*Data extract*.
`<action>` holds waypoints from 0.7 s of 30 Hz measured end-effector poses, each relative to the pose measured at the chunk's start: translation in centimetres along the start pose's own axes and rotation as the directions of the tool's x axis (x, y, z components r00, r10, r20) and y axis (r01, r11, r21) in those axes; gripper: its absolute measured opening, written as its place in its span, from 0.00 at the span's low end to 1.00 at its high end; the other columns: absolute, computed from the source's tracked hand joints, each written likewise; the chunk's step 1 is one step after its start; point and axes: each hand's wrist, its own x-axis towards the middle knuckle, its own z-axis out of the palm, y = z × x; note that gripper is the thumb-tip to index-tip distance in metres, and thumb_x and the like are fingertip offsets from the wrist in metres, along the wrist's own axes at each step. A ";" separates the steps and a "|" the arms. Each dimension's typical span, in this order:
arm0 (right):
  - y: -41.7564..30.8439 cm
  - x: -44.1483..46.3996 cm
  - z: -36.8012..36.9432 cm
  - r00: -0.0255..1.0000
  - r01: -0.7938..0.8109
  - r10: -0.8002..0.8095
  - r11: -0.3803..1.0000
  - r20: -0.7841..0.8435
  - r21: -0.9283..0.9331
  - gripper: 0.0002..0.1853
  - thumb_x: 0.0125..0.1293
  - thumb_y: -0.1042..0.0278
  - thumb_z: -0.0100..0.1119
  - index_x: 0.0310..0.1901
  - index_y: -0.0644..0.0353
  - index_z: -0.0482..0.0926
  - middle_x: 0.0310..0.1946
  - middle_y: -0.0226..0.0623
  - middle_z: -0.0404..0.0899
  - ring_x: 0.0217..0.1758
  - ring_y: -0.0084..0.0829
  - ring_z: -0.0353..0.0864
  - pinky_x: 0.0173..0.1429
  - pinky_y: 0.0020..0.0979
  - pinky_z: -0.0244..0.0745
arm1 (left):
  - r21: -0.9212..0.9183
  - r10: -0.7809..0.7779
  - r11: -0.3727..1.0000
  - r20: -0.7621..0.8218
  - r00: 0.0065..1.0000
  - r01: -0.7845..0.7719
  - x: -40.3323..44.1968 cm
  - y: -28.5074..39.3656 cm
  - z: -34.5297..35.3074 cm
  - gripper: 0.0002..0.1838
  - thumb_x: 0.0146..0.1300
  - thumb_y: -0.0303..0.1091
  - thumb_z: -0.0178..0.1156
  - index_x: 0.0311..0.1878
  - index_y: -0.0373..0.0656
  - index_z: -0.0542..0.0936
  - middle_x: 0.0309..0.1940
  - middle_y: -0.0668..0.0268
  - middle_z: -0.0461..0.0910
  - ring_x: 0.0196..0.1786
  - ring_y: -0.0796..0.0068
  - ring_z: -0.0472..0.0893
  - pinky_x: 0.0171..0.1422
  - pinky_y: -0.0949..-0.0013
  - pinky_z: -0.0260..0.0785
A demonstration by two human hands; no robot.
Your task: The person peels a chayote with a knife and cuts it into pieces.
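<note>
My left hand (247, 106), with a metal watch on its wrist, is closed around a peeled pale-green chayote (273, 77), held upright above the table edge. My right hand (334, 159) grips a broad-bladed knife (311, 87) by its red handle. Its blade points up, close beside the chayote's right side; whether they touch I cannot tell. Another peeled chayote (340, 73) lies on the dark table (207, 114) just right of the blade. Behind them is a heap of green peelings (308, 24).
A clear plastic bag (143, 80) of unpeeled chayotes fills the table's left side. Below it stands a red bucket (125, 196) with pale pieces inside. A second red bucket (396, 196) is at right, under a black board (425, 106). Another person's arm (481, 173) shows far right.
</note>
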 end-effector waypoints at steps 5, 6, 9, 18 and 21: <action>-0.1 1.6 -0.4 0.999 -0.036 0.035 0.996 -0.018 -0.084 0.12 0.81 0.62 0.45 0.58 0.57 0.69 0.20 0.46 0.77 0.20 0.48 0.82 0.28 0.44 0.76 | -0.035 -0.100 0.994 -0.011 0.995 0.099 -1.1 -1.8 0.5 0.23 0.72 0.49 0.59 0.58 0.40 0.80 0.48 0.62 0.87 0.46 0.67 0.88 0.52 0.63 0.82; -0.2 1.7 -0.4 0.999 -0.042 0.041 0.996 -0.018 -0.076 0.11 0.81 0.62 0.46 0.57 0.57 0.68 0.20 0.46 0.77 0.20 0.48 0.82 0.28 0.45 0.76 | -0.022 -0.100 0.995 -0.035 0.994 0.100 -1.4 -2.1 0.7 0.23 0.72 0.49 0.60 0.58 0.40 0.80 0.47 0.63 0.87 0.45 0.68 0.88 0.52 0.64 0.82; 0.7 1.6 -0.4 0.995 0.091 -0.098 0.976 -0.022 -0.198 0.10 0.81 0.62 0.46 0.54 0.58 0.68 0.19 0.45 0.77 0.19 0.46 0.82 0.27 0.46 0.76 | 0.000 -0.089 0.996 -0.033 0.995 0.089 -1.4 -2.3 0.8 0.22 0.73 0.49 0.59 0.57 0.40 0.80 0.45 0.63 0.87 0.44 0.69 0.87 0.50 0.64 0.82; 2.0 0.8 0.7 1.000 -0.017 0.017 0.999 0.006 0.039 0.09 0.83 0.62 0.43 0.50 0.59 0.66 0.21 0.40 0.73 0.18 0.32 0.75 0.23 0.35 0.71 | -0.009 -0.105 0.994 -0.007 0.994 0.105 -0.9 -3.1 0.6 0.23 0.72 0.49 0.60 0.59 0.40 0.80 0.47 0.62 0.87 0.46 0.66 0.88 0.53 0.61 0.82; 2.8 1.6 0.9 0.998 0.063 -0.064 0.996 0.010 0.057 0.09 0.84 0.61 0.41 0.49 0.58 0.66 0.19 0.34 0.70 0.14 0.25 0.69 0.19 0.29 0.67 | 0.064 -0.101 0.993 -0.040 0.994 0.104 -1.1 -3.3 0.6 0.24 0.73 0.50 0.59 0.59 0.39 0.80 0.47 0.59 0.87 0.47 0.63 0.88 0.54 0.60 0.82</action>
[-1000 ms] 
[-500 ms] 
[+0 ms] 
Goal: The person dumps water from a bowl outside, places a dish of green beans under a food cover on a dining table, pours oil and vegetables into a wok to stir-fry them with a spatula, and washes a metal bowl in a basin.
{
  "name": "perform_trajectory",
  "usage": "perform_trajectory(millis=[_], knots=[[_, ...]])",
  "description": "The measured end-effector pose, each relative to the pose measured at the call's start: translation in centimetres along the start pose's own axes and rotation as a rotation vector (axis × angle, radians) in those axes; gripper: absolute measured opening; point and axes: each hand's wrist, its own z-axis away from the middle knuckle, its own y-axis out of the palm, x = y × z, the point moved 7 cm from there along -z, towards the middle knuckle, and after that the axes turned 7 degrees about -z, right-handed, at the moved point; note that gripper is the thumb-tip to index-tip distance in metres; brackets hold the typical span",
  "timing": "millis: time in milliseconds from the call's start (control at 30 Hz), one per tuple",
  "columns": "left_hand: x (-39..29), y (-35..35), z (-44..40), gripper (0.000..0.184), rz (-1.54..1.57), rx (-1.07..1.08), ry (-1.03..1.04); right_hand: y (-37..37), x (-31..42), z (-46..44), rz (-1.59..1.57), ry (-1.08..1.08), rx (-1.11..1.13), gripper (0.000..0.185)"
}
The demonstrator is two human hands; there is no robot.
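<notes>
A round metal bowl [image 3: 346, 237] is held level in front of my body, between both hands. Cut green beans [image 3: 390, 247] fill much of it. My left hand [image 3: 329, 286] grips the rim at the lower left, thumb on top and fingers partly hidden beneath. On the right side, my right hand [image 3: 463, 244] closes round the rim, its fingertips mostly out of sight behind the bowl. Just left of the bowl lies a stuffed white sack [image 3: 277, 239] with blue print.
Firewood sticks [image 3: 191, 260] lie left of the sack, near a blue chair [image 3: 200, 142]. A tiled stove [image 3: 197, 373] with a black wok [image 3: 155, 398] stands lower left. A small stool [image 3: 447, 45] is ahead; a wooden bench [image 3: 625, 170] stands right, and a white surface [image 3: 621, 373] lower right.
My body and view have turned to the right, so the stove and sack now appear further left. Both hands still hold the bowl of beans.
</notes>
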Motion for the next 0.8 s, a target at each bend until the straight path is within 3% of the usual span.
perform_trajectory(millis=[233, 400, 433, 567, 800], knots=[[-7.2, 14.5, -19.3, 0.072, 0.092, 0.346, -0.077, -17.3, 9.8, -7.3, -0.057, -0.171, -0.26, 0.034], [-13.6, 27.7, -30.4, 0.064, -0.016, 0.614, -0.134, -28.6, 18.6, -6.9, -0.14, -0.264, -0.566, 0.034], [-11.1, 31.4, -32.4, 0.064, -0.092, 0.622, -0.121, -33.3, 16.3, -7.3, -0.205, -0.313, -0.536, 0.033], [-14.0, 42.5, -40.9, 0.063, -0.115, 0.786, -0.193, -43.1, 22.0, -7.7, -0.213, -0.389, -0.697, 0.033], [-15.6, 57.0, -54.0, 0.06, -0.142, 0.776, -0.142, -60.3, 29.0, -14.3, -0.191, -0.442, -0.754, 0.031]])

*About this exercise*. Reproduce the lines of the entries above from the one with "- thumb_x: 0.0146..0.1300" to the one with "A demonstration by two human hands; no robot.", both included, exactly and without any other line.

*Result of this task*.
  - thumb_x: 0.0146..0.1300
  - thumb_y: -0.0303..0.1091
  - thumb_z: -0.0178..0.1156
  - index_x: 0.0311..0.1878
  - index_y: -0.0373..0.0656
  - index_z: -0.0542..0.0936
  - middle_x: 0.0309..0.1940
  - middle_y: -0.0668..0.0268
  - middle_z: -0.0461..0.0910
  - ring_x: 0.0196..0.1786
  - ring_y: -0.0796..0.0068
  - ring_z: -0.0472..0.0893
  - pinky_x: 0.0171..0.1422
  - pinky_y: -0.0949..-0.0013
  - pinky_z: -0.0260..0.0785
A demonstration by two human hands; no robot.

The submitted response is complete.